De son côté, SOS Racisme a dit apprendre "avec stupéfaction" l'adoption en commission de cet amendement. "Derrière cet amendement présenté comme étant frappé au coin du bon sens, se profile non seulement une vision écoeurante de relent colonial mais également la première phase de la mise en place d'une vision ethnicisée de la société française dont nous prétendons qu'elle ne préfigure en rien l'abolition du racisme mais sa simple gestion à 'moindres frais", écrit l'association dans un communiqué. La Ligue communiste révolutionnaire a pour sa part dénoncé la proposition, étendant ses critiques à l'ensemble du projet de loi jugé "raciste" et "ignoble".
Pas de sujet tabou
En déplacement à Lyon, où il visitait un centre d'apprentissage de la langue française pour des réfugiés en situation régulière, Brice Hortefeux, le ministre de l'Immigration, a à la fois défendu l'idée d'une réflexion sur le sujet et assuré que ces tests "seraient proposés à des volontaires et pas imposés". "Premièrement, aucun sujet ne doit être tabou. Deuxièmement, à un moment où l'on parle de revalorisation du rôle du Parlement, il pourrait être utile de le saisir pour en débattre.
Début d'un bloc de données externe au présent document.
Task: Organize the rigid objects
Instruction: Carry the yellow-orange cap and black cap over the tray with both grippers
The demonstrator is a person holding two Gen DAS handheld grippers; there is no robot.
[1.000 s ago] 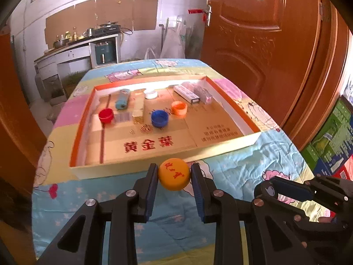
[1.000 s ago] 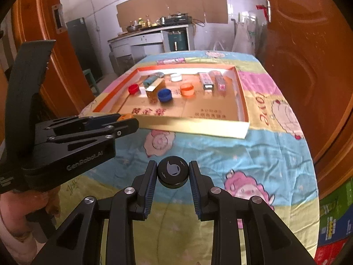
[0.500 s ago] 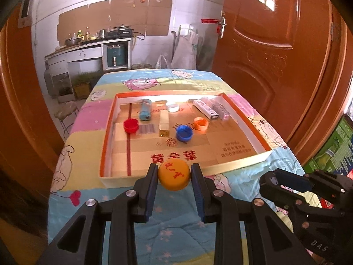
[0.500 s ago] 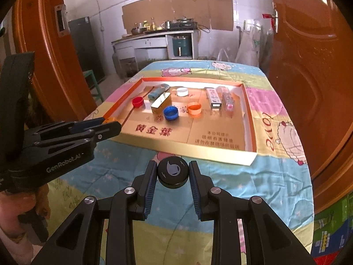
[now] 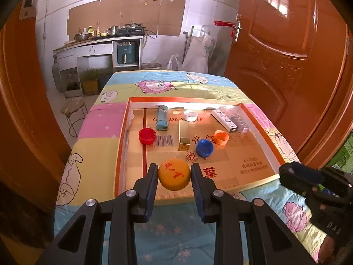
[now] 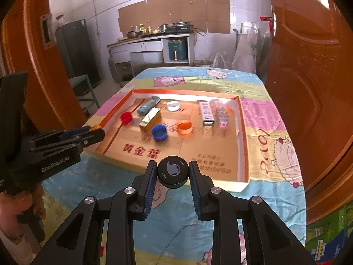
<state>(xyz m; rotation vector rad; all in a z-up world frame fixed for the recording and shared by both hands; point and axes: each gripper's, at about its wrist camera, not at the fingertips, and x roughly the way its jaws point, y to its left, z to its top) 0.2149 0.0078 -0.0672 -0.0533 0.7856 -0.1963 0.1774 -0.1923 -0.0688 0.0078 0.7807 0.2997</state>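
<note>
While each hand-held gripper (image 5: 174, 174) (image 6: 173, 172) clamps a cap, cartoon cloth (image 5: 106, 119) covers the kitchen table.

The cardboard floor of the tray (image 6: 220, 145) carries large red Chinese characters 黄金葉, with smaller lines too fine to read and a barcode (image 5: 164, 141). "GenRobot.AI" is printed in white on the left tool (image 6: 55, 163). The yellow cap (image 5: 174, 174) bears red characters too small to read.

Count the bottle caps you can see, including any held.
6: red cap, white cap, blue cap and orange cap in the tray; yellow cap in left tongs; black cap in right tongs.
</note>
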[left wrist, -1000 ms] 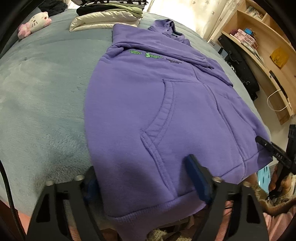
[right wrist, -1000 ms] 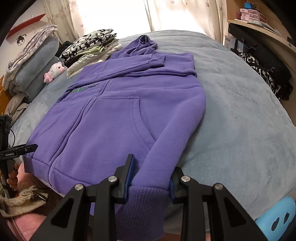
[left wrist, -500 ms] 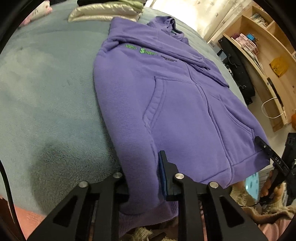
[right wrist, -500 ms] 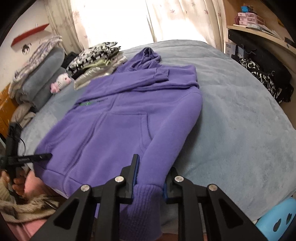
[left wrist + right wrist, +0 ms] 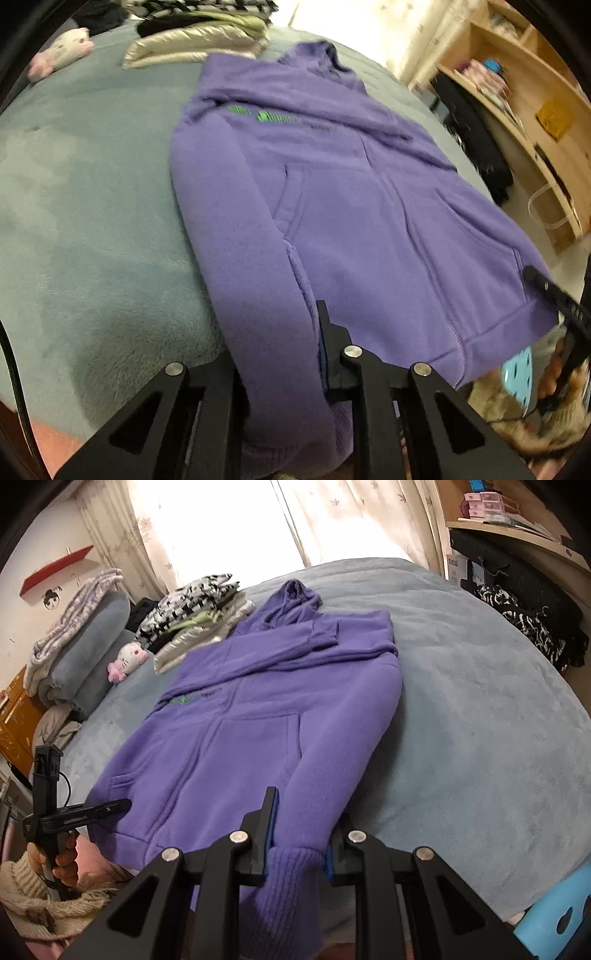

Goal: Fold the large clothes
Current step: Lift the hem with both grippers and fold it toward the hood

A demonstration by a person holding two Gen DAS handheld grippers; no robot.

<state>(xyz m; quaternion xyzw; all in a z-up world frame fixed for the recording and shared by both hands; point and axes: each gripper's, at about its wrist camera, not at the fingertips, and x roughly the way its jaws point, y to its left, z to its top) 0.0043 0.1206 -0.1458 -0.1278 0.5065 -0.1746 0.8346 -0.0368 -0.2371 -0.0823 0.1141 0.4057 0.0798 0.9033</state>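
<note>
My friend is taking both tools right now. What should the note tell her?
Left tool: shut on the purple hoodie at its near left hem corner.
Right tool: shut on the hoodie's ribbed cuff at the near right side.
Hoodie lies face up on the grey bed, one sleeve already folded across the chest.
Left to do: likely fold the bottom up toward the hood.

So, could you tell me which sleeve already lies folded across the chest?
The purple hoodie's far sleeve, crossing below the hood.

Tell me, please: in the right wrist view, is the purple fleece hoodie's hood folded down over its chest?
No, the hood of the purple fleece hoodie lies stretched away beyond the collar, on the grey-blue blanket.
</note>
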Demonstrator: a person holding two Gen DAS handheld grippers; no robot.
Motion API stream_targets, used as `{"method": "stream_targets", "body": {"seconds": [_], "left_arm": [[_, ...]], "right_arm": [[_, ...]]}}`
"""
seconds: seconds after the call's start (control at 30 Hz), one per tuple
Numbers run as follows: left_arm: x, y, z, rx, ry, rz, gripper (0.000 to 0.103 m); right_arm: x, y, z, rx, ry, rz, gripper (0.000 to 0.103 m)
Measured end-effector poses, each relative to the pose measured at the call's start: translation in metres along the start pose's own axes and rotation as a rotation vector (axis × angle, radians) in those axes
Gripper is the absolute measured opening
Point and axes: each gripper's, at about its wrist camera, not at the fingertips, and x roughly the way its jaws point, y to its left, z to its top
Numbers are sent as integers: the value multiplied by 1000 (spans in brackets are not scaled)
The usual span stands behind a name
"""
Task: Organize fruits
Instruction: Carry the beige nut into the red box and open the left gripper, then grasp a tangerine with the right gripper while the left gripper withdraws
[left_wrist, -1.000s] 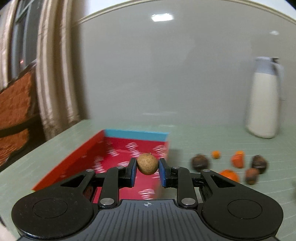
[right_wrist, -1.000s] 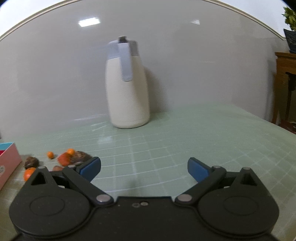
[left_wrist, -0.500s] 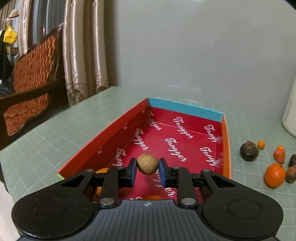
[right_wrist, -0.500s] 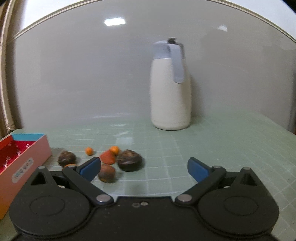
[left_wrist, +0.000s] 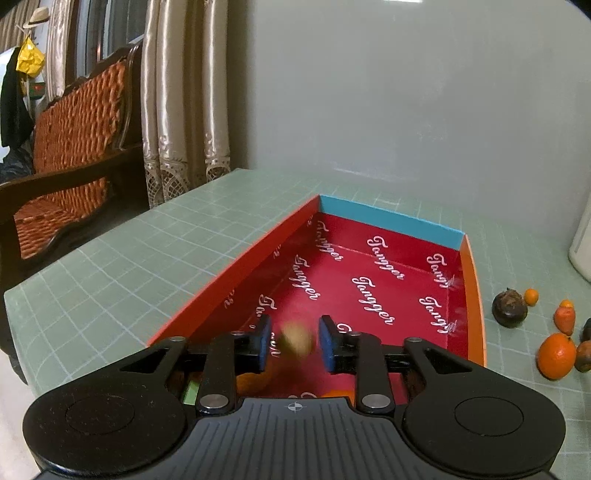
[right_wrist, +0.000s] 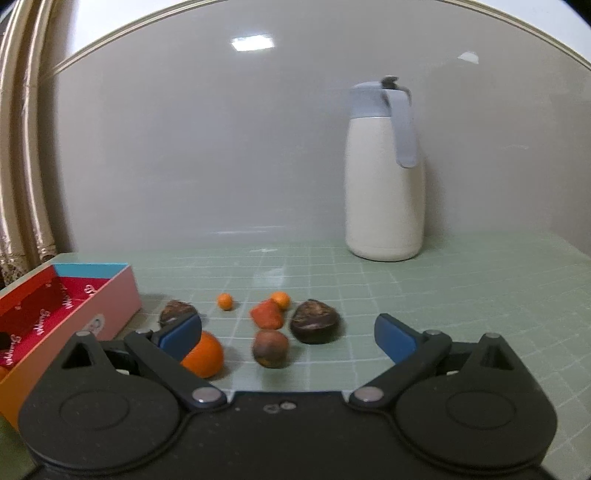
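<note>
My left gripper (left_wrist: 294, 342) hangs over the near end of a red box (left_wrist: 373, 266) printed with white script. Its jaws stand apart. A small round tan fruit (left_wrist: 296, 339), blurred, sits between the pads without touching them. My right gripper (right_wrist: 288, 334) is open and empty above loose fruits on the green mat: an orange (right_wrist: 204, 354), a small brown fruit (right_wrist: 270, 348), a dark round fruit (right_wrist: 314, 321), a red-orange piece (right_wrist: 266, 314), two tiny oranges (right_wrist: 224, 301) and a second dark fruit (right_wrist: 173, 312). The box also shows in the right wrist view (right_wrist: 59, 299).
A white jug with a grey-blue lid (right_wrist: 386, 177) stands at the back near the wall. A wicker-backed wooden bench (left_wrist: 66, 155) and curtains (left_wrist: 177, 103) stand past the table's left edge. Orange fruit lies in the box under my left gripper (left_wrist: 255, 380).
My left gripper has opened and the tan fruit is loose between the pads, slightly lower and blurred. My right gripper has swung left and down toward the loose fruits.
</note>
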Motion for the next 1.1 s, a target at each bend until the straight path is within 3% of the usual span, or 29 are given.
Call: {"method": "stream_targets", "body": {"seconds": [0.03, 0.07, 0.1, 0.33, 0.57, 0.8, 1.1], "left_arm": [[-2, 2, 0, -4, -12, -1, 49], [-6, 3, 1, -4, -29, 22, 76], [-9, 5, 1, -2, -51, 46, 87], [-31, 21, 2, -3, -154, 71, 87], [-38, 56, 0, -65, -159, 134, 89], [-33, 89, -4, -125, -157, 211, 94], [-29, 112, -9, -169, -134, 251, 94]], "right_arm": [[0, 2, 0, -2, 1, 7, 100], [1, 5, 0, -4, 4, 15, 100], [2, 7, 0, -8, 7, 24, 100], [9, 23, 0, -20, 29, 87, 98], [20, 38, 1, -32, 71, 137, 85], [41, 44, 1, 19, 150, 155, 81], [51, 49, 0, 20, 190, 145, 78]]}}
Troisièmement, il y a aujourd'hui onze pays européens qui le pratiquent déjà", a-t-il dit à des journalistes.
Le texte controversé autorise le recours aux tests ADN lors de la délivrance des visas de plus de trois mois "en cas de doute sérieux sur l'authenticité de l'acte d'état civil". S'il était retenu, souligne Le Monde, la pratique des tests ADN pourrait devenir massive, les procédures de regroupement familial impliquant des enfants concernant 23.000 demandes par an.